* EXERCISE REQUIREMENTS
Copy every line of the listing that holds the string "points".

BEGIN

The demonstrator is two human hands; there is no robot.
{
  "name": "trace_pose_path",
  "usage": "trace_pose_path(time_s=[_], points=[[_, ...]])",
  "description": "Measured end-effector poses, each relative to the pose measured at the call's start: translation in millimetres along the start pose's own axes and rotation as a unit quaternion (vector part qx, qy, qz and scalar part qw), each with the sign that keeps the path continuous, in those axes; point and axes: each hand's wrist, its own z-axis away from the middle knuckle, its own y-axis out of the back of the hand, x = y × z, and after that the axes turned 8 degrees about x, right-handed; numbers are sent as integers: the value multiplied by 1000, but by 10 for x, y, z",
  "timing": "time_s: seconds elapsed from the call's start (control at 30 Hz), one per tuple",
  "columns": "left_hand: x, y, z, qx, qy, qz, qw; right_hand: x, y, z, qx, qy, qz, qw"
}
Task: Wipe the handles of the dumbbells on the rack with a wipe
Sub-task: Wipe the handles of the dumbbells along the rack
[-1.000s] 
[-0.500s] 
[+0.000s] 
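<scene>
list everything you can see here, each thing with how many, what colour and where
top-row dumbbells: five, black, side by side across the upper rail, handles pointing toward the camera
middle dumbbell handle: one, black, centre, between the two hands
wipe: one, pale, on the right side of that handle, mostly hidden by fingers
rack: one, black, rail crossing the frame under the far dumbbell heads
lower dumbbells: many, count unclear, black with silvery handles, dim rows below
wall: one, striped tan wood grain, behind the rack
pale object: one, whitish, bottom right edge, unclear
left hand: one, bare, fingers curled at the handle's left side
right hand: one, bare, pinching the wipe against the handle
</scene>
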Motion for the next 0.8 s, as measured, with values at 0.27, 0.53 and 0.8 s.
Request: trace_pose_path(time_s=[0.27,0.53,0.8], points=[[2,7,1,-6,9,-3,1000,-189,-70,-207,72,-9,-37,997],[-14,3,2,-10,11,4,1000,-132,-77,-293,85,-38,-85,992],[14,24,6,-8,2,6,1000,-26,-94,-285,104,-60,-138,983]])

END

* RESPONSE BOX
  "usage": "trace_pose_path(time_s=[_], points=[[_, ...]])",
Request: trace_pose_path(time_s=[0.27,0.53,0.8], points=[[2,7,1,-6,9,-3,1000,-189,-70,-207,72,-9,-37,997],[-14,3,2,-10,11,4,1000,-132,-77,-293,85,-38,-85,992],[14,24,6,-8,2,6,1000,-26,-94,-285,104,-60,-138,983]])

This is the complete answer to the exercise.